VALLE GIULIA – PAOLO PIETRANGELI (1968) And along comes 1968. It’s difficult to think of another song that so accurately depicts a student march, with the slogan “no to the school of masters/ down with the government, resign” and the description of a couple crushed by a Police charge (“and you look at me with your weary eyes(… )/ and your smiles seemed dull/ there were certainly things that were more important“).
In Ohio (1970), written for the four casulties during the clashes at Kent State University, Neil Young resorted to using a rather metaphoric (“Tin soldier and Nixon coming”) and melodramatic language. Paolo Pietrangeli (with Giovanna Marini) just updated the epic forms of popular theatre. The clashes at Valle Giulia were not just the occasion of a famous speech by Pasolini about the police being sons of the people. Keith Richard’s biography seems to suggest that the Rolling Stones’ guitarist was in Rome at the time. He’s supposed to have spent time in the occupied faculty of architecture and probably gained some inspiration from his stay.

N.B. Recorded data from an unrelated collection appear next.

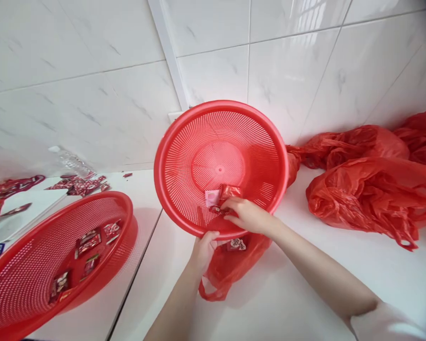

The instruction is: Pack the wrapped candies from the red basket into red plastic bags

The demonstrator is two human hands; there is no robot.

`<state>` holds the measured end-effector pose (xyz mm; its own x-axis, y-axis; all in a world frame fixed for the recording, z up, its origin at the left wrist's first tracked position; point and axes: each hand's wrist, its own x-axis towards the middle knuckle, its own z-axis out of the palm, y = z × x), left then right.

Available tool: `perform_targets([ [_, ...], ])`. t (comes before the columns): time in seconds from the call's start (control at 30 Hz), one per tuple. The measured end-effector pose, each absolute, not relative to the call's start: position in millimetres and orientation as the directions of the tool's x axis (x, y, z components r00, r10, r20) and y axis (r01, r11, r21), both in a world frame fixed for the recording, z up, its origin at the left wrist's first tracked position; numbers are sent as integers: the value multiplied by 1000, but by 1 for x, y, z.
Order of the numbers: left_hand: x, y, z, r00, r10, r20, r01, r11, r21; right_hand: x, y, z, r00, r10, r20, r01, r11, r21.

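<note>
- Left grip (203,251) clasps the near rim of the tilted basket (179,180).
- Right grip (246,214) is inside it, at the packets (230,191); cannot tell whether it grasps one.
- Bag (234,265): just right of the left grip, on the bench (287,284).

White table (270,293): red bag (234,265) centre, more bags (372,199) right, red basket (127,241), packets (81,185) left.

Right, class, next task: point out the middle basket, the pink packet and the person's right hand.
Middle basket (218,158): head view, bare part of its bottom.
Pink packet (212,198): head view, middle of its face.
Right hand (249,214): head view, back of the hand.
</note>
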<state>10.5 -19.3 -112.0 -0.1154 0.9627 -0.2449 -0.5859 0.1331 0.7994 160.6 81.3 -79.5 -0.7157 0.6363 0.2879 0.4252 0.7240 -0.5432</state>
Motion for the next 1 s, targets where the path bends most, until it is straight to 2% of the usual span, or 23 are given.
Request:
perform_targets([
  [0.13,16,-21,-114,-99,959,-267,-562,167,810,150,76,-91,-686,662,303,515,736,-440],
  [0.23,14,-19,-115,-114,963,-243,-560,140,817,147,76,-94,-716,632,296,482,755,-445],
  [0.4,11,-16,-117,-109,965,-240,-585,133,800,154,80,-81,-728,625,283,398,721,-567],
  [0.5,2,-14,-116,-104,959,-264,-618,146,773,172,82,-60,-696,643,320,244,631,-737],
  [0.57,-8,-11,-115,-109,953,-283,-651,146,744,187,86,-47,-571,726,384,82,516,-852],
  [0.63,-20,-7,-113,-163,945,-284,-675,103,730,200,92,-38,-304,845,440,-57,445,-894],
  [0.7,-29,-3,-112,-222,930,-292,-691,61,720,207,98,-35,-112,900,422,-71,417,-906],
  [0.73,-33,-2,-111,-244,923,-296,-697,46,716,209,99,-35,-140,910,390,-25,390,-920],
  [0.8,-36,-2,-110,-255,917,-307,-706,40,707,209,99,-35,-376,884,278,99,336,-937],
  [0.87,-36,-2,-110,-258,919,-300,-699,37,714,206,93,-36,-634,759,152,186,340,-922],
  [0.93,-34,-3,-110,-246,926,-285,-685,42,728,201,86,-37,-782,616,88,236,424,-874],
  [1.0,-31,-4,-109,-241,931,-274,-663,48,747,195,80,-41,-838,542,57,307,556,-773],
])
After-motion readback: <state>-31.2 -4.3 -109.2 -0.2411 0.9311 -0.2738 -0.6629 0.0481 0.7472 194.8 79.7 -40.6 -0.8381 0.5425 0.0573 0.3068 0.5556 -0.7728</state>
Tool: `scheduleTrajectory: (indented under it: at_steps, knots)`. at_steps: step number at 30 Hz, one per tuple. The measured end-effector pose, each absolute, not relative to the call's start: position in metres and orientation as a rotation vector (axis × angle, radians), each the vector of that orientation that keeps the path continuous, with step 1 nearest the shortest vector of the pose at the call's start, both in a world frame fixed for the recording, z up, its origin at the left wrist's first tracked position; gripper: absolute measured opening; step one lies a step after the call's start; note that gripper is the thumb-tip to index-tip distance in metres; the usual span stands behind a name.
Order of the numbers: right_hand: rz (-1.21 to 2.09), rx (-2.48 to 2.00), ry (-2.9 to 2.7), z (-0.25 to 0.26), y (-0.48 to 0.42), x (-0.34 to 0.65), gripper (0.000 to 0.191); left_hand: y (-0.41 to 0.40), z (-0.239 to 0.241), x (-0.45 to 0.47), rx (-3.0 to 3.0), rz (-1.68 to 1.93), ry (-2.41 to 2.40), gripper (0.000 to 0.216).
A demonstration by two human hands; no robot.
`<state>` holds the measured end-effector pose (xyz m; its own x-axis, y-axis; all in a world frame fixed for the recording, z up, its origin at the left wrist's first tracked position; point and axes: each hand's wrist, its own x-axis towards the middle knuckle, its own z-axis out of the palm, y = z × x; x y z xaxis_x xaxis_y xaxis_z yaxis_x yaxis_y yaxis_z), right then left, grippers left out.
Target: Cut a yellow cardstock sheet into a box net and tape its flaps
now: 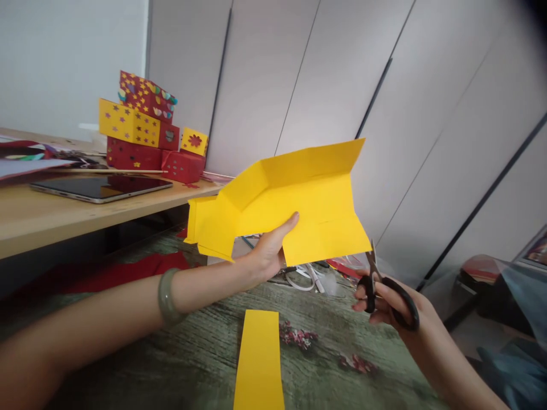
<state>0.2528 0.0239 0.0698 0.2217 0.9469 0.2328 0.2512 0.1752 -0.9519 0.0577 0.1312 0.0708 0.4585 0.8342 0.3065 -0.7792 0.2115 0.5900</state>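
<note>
My left hand (pixel 276 247) grips a creased sheet of yellow card (pixel 316 205) from below, thumb on its near face and the other fingers hidden behind it. The card is held up above the table, with folded flaps at its left end. My right hand (pixel 391 302) has its fingers through the black handles of a pair of scissors (pixel 372 265). The blades point up at the card's lower right corner; whether they touch it I cannot tell. A yellow card strip (pixel 260 359) lies on the table below.
Decorated red and yellow paper boxes (pixel 137 125) are stacked on a wooden desk (pixel 85 219) at the left, behind a tablet (pixel 102 188). Red paper (pixel 141 270) lies on the patterned table (pixel 205 353). Scraps and a white tool (pixel 315 278) lie beyond my left hand.
</note>
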Motion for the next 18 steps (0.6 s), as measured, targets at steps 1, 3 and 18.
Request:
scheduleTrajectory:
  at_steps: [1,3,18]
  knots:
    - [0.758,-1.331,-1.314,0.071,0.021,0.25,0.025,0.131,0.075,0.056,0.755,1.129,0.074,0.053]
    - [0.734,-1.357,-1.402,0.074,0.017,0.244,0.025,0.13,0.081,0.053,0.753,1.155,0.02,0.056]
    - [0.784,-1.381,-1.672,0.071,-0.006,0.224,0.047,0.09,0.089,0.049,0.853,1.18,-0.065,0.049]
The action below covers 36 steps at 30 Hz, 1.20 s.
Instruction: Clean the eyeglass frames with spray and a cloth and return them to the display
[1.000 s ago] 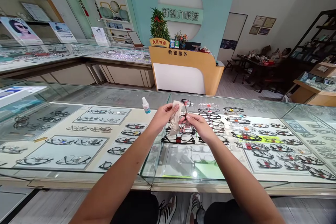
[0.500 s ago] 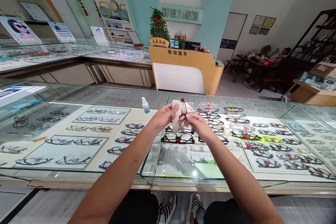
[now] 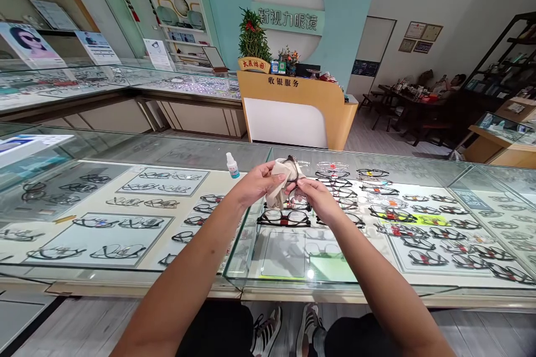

THUNDER ROAD – BRUCE SPRINGSTEEN (1975) Years pass, you grow up and rock’n’roll feeds your nostalgia for the “school days”. Springsteen is a master of the genre. “We learned more from a three minute record/ than we ever learned in school,” he sings in No Surrender. This Thunder Road song is truly heartrending. Mary, who’s no beauty and lonely, has just graduated. Her “graduation gown” lies on the ground. Bruuum the main character knocks at her door with his engine running outside. He’s going to seek revenge for all the kids Mary’s snubbed with a last offer of flight and redemption.
Bruce Springsteen’s influence on certain school songs by Antonello Venditti, that are particularly well known in Italy, is stronger than at first meets the ear. Songs like Giulio Cesare and Notte prima degli esami (Night before the exams), written in the ’80s when youthful rage and rock’n’roll had become unidentified objects.
Classic rock’n’roll needed both school days and school girls.